A faithful copy of every entry, with the pictures removed, is what is needed here.
——————————
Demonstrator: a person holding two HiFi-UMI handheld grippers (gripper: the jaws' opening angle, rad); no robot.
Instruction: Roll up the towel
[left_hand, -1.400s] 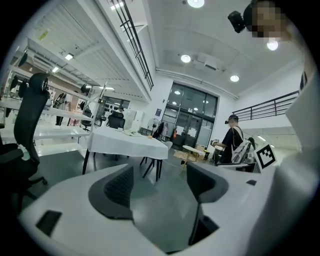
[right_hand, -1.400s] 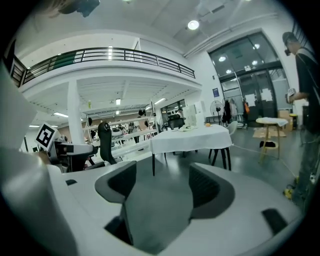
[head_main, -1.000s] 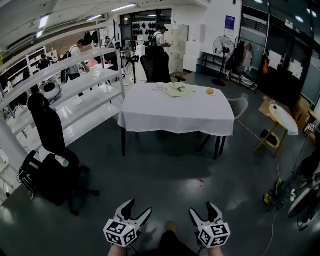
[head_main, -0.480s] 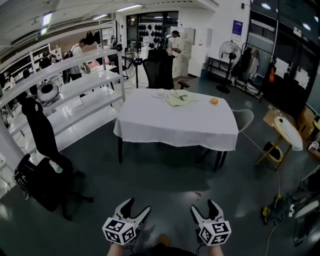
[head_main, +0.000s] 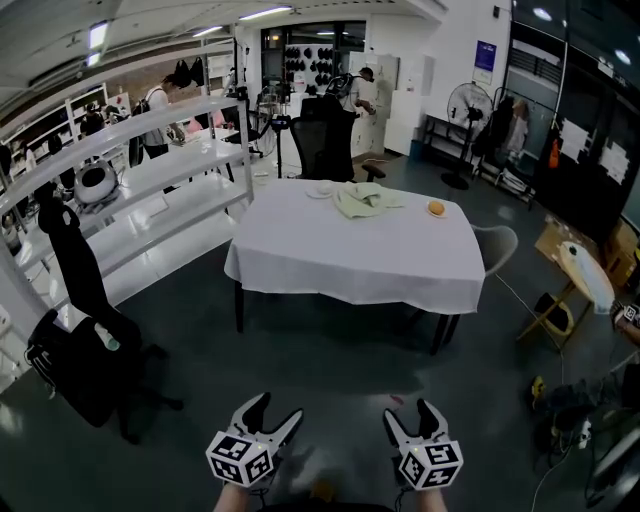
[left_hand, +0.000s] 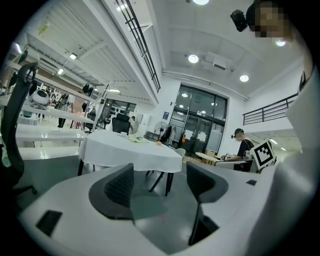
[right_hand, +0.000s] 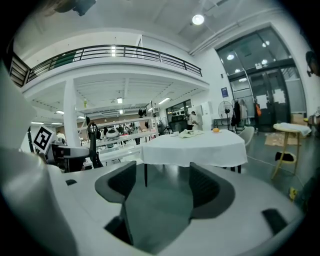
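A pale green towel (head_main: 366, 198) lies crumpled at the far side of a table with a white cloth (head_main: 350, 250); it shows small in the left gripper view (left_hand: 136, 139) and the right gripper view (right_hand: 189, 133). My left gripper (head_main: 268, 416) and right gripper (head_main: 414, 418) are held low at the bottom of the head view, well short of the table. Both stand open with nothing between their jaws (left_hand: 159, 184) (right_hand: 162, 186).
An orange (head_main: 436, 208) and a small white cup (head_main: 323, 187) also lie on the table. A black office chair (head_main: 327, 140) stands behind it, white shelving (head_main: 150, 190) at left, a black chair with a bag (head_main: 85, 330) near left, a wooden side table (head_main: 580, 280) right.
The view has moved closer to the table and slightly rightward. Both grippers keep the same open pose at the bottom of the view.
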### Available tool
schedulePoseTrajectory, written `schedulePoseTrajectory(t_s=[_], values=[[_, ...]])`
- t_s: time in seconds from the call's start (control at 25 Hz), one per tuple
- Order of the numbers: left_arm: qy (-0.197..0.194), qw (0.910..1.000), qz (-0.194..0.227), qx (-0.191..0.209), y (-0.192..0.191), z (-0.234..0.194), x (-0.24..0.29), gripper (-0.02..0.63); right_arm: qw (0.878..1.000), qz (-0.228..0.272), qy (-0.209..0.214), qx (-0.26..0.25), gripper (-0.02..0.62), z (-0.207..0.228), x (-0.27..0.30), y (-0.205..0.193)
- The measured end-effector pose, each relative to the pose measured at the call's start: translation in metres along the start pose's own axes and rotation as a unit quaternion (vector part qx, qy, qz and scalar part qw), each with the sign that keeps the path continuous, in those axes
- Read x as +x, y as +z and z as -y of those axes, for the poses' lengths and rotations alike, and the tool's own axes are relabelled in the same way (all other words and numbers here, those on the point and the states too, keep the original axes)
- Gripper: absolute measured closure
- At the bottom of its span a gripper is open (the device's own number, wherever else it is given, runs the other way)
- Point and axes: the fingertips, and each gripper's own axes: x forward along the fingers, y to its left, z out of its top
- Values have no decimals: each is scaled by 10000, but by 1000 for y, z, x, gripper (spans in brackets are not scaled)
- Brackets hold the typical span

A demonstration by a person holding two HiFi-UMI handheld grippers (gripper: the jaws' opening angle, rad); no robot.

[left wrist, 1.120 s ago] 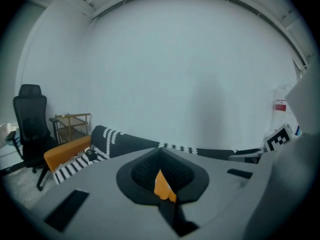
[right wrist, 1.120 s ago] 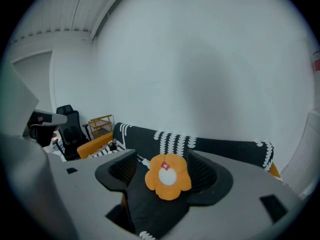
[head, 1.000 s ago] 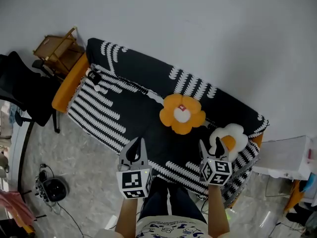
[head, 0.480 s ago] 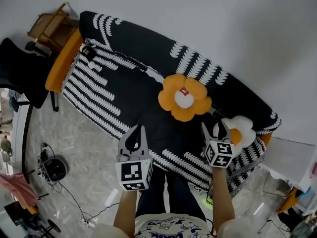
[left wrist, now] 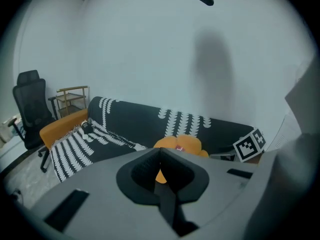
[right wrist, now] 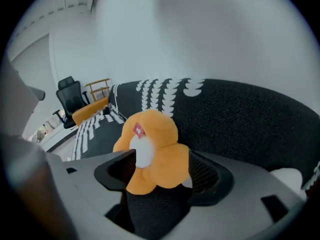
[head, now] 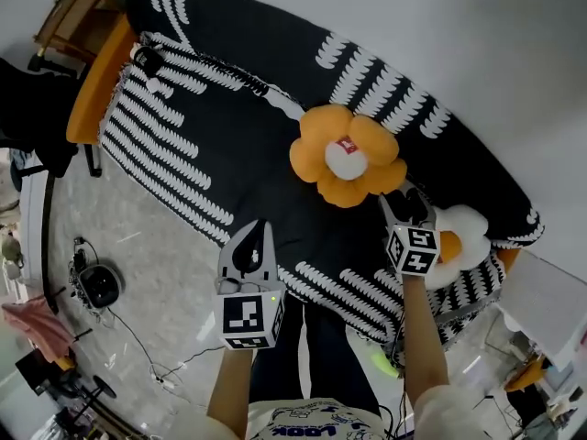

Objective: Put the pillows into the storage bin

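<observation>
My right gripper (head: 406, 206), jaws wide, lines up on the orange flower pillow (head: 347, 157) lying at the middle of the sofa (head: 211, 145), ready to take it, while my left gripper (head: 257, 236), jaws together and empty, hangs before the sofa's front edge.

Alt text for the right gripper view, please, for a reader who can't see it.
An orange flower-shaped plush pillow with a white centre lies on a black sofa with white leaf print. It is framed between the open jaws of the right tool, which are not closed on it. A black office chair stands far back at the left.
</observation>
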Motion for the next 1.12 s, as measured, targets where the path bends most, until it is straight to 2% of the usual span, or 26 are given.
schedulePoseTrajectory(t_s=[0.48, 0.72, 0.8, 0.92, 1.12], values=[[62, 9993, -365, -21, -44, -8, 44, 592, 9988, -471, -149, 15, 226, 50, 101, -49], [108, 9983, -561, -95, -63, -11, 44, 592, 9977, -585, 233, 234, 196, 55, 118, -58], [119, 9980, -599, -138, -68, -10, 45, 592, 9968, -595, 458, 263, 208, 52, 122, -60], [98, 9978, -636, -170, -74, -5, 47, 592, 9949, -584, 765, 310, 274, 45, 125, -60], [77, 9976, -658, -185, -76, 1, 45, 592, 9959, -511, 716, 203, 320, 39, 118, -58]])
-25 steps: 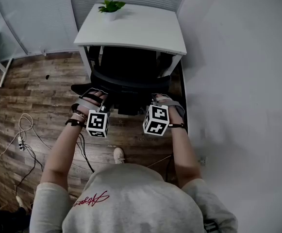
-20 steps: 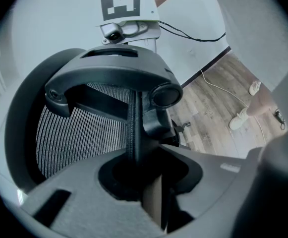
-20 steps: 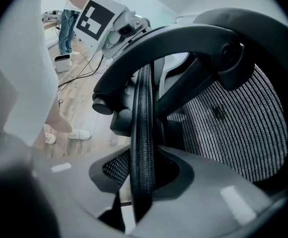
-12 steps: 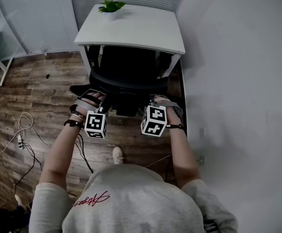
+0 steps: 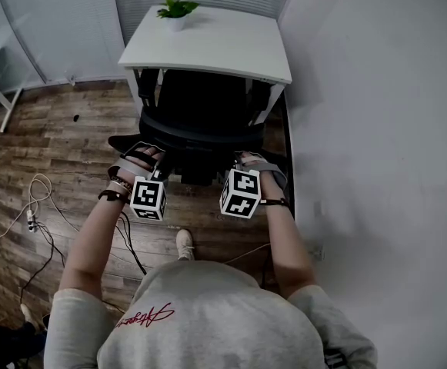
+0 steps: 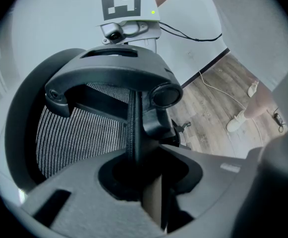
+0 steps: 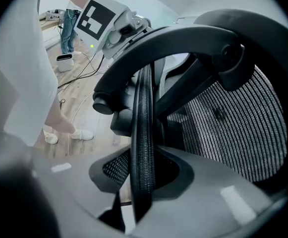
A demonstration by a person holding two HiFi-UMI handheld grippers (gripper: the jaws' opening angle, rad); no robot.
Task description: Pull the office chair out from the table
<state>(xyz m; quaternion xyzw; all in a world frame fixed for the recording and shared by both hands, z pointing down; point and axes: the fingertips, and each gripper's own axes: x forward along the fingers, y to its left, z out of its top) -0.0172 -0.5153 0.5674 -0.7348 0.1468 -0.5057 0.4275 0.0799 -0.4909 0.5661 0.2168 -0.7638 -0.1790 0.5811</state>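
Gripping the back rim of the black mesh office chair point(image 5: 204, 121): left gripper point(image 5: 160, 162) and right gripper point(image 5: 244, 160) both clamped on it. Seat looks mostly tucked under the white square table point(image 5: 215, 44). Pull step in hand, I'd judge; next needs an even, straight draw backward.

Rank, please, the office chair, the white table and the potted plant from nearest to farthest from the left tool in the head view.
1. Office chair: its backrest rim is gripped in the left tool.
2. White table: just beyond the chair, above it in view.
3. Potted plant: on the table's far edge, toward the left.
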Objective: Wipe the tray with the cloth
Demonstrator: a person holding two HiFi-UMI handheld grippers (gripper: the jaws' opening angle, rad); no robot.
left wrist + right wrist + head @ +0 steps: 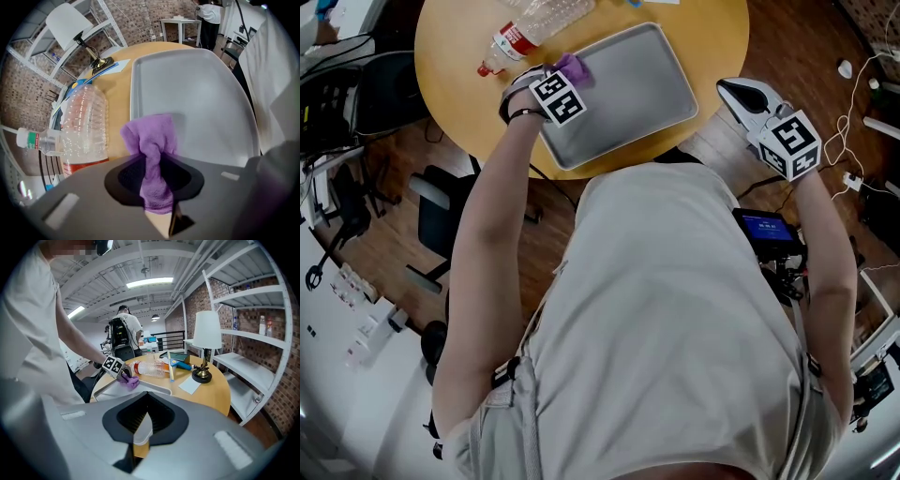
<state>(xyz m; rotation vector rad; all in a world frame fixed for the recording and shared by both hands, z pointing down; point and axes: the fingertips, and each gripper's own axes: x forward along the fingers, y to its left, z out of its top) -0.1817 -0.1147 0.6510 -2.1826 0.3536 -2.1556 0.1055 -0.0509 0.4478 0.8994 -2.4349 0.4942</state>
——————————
> [Output for this exercise]
Demonstrator: a person holding two HiFi-UMI handheld grippers (gripper: the jaws' opening angle, rad); no robot.
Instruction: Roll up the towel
[left_hand, -1.400s] 
[right_hand, -1.400s] 
[head_main, -1.000s] 
[head_main, -0.480s] 
[head_main, +0.000s] 
[left_hand, +0.000s] 
[right_hand, +0.000s] 
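A pale green towel (head_main: 366, 198) lies crumpled at the far side of a table with a white cloth (head_main: 350, 250); it shows small in the left gripper view (left_hand: 136, 139) and the right gripper view (right_hand: 189, 133). My left gripper (head_main: 268, 416) and right gripper (head_main: 414, 418) are held low at the bottom of the head view, well short of the table. Both stand open with nothing between their jaws (left_hand: 159, 184) (right_hand: 162, 186).
An orange (head_main: 436, 208) and a small white cup (head_main: 323, 187) also lie on the table. A black office chair (head_main: 327, 140) stands behind it, white shelving (head_main: 150, 190) at left, a black chair with a bag (head_main: 85, 330) near left, a wooden side table (head_main: 580, 280) right.
The view has moved closer to the table and slightly rightward. Both grippers keep the same open pose at the bottom of the view.
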### Available tool
schedulePoseTrajectory, written `schedulePoseTrajectory(t_s=[_], values=[[_, ...]])`
- t_s: time in seconds from the call's start (control at 25 Hz), one per tuple
- Order of the numbers: left_arm: qy (-0.197..0.194), qw (0.910..1.000), qz (-0.194..0.227), qx (-0.191..0.209), y (-0.192..0.191), z (-0.234..0.194), x (-0.24..0.29), gripper (-0.02..0.63); right_arm: qw (0.878..1.000), qz (-0.228..0.272), qy (-0.209..0.214), qx (-0.26..0.25), gripper (-0.02..0.62), z (-0.207..0.228), x (-0.27..0.30), y (-0.205..0.193)
- The measured end-effector pose, each relative to the pose measured at the call's start: translation in metres along the start pose's own axes and rotation as a unit quaternion (vector part qx, qy, qz and scalar part qw), each with the sign that keeps the path continuous, in those axes
- Read x as +x, y as +z and z as -y of those axes, for the poses' lengths and rotations alike, and the tool's own axes are relabelled in the same way (all other words and numbers here, those on the point and the states too, keep the original axes)
- Gripper: absolute measured closure
- At the bottom of its span a gripper is open (the device's own number, wherever else it is given, runs the other way)
- Point and axes: the fingertips, and each gripper's own axes: x forward along the fingers, y to its left, z out of its top
- Values have no decimals: each is scaled by 10000, but by 1000 for y, z, x, gripper (spans in brackets are not scaled)
- Brackets hold the typical span

A demonstration by a person holding two HiFi-UMI handheld grippers (gripper: the jaws' opening angle, rad); no robot.

[left wrist, 1.120 s ago] 
[right wrist, 1.120 s ago] 
[head, 1.000 s ago] 
[head, 0.480 s ago] 
[left wrist, now] 
[right wrist, now] 
[head, now] 

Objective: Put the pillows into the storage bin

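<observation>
My right gripper (head: 406, 206), jaws wide, lines up on the orange flower pillow (head: 347, 157) lying at the middle of the sofa (head: 211, 145), ready to take it, while my left gripper (head: 257, 236), jaws together and empty, hangs before the sofa's front edge.

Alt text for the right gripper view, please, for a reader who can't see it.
An orange flower-shaped plush pillow with a white centre lies on a black sofa with white leaf print. It is framed between the open jaws of the right tool, which are not closed on it. A black office chair stands far back at the left.
</observation>
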Motion for the next 1.12 s, as measured, targets where the path bends most, until it is straight to 2% of the usual span, or 26 are given.
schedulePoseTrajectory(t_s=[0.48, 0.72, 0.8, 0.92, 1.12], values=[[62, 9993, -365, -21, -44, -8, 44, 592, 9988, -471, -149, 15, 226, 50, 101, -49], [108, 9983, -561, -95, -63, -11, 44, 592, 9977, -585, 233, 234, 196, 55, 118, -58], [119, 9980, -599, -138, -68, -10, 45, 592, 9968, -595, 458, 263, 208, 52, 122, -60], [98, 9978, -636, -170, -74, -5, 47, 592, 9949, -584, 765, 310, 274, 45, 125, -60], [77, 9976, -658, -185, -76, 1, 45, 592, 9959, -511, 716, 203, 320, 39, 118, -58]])
-25 steps: 
-20 steps: 
-20 steps: 
-12 steps: 
+0 steps: 
+0 steps: 
+0 steps: 
A demonstration by a person holding two HiFi-UMI handheld grippers (gripper: the jaws' opening angle, rad); no robot.
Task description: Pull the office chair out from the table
<state>(xyz m; quaternion xyzw; all in a world frame fixed for the recording and shared by both hands, z pointing down; point and axes: the fingertips, and each gripper's own axes: x forward along the fingers, y to its left, z out of its top) -0.0172 -0.5153 0.5674 -0.7348 0.1468 -0.5057 0.4275 0.0799 -0.4909 0.5661 0.2168 -0.7638 -0.1790 0.5811</state>
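Gripping the back rim of the black mesh office chair point(image 5: 204, 121): left gripper point(image 5: 160, 162) and right gripper point(image 5: 244, 160) both clamped on it. Seat looks mostly tucked under the white square table point(image 5: 215, 44). Pull step in hand, I'd judge; next needs an even, straight draw backward.

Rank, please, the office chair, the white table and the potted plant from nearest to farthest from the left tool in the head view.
1. Office chair: its backrest rim is gripped in the left tool.
2. White table: just beyond the chair, above it in view.
3. Potted plant: on the table's far edge, toward the left.
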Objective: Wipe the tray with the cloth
Demonstrator: a person holding two HiFi-UMI handheld grippers (gripper: the jaws' opening angle, rad); no robot.
left wrist + right wrist + head @ +0 steps: 
<state>(xyz m; rotation vector rad; all in a world frame fixed for the recording and shared by both hands, z pointing down; point and axes: the fingertips, and each gripper's own axes: x forward along the fingers, y to its left, z out of its top) -0.1817 -0.1147 0.6510 -2.1826 0.3536 -2.1556 0.1055 -0.0509 0.4478 0.8994 -2.4349 0.4942</state>

The work on this exercise is finished.